In order to solve the mismatch between renewable energy and load in urban building microgrids, that is, the problem of renewable energy consumption in building microgrid clusters, while preserving the privacy of each user, this paper proposes a distributed low-carbon energy management method for urban building microgrid clusters. First, a low-carbon energy management method for the urban building microgrid is proposed in order to coordinate the power sharing of various subjects to minimize the total economic cost, unleash the consumption potential of low-carbon building clusters for renewable energy, and reduce carbon emissions on the spatial and time scale. Second, an ADMM-based distributed optimal energy management method is proposed to meet user energy needs while preserving local privacy; this includes energy storage systems, renewable energy generation, and the loads within each urban building microgrid.
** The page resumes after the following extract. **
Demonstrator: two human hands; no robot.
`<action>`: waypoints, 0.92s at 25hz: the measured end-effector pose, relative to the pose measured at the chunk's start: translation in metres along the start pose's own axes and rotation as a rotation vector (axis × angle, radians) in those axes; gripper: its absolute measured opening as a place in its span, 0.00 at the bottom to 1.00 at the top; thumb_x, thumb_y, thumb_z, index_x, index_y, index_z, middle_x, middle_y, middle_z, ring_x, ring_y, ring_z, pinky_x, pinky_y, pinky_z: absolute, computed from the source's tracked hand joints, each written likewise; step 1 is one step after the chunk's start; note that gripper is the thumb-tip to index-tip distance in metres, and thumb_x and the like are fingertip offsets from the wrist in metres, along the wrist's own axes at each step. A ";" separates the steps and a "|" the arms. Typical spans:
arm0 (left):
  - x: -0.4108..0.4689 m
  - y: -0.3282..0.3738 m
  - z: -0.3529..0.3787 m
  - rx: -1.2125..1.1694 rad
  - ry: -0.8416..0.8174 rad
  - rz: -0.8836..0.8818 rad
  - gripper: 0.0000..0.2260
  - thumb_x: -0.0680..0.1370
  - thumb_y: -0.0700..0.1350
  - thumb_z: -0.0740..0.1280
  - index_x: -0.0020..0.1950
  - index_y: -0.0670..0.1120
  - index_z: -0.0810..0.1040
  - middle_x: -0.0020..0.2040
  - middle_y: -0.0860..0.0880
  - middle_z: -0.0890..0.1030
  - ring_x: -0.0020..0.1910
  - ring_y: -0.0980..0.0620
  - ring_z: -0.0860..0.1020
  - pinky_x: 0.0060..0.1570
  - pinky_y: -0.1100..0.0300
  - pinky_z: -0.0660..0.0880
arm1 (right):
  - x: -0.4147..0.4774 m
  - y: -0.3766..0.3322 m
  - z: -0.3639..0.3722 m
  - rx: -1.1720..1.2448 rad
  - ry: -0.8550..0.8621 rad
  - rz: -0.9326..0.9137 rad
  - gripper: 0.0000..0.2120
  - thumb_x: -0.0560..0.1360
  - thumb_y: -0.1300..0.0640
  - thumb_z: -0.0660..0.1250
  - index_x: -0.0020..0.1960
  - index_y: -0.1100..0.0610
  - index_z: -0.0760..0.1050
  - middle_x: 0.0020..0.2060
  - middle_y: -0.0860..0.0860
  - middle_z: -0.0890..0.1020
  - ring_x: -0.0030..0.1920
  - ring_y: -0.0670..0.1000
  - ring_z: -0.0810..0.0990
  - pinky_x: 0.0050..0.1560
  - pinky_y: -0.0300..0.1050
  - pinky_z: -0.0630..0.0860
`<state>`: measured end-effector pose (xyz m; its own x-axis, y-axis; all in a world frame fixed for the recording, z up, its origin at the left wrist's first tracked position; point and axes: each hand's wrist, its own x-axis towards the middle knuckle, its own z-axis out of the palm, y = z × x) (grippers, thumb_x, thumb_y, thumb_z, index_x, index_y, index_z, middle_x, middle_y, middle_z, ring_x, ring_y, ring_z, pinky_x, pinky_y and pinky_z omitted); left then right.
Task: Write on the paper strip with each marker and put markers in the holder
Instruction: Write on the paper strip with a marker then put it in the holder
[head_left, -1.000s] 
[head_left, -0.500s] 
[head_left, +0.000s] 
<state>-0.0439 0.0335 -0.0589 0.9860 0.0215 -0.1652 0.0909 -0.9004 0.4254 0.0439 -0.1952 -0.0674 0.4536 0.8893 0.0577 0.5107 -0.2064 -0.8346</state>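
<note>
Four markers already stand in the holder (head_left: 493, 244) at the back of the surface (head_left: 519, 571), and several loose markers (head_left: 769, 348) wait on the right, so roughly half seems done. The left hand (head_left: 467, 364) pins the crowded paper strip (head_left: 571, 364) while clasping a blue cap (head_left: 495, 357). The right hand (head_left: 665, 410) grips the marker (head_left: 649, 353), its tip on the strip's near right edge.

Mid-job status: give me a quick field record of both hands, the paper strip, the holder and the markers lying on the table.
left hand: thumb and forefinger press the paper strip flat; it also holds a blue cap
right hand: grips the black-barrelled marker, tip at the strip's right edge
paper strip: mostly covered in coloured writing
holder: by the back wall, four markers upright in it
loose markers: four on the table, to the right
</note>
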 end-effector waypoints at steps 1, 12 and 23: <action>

Finally, simulation experiments are conducted based on actual data from a certain area in Hangzhou, China, and the results verify the effectiveness of the model.

Suggested Citation

  • Kan Yu & Qiang Wei & Chuanzi Xu & Xinyu Xiang & Heyang Yu, 2024. "Distributed Low-Carbon Energy Management of Urban Campus for Renewable Energy Consumption," Energies, MDPI, vol. 17(23), pages 1-14, December.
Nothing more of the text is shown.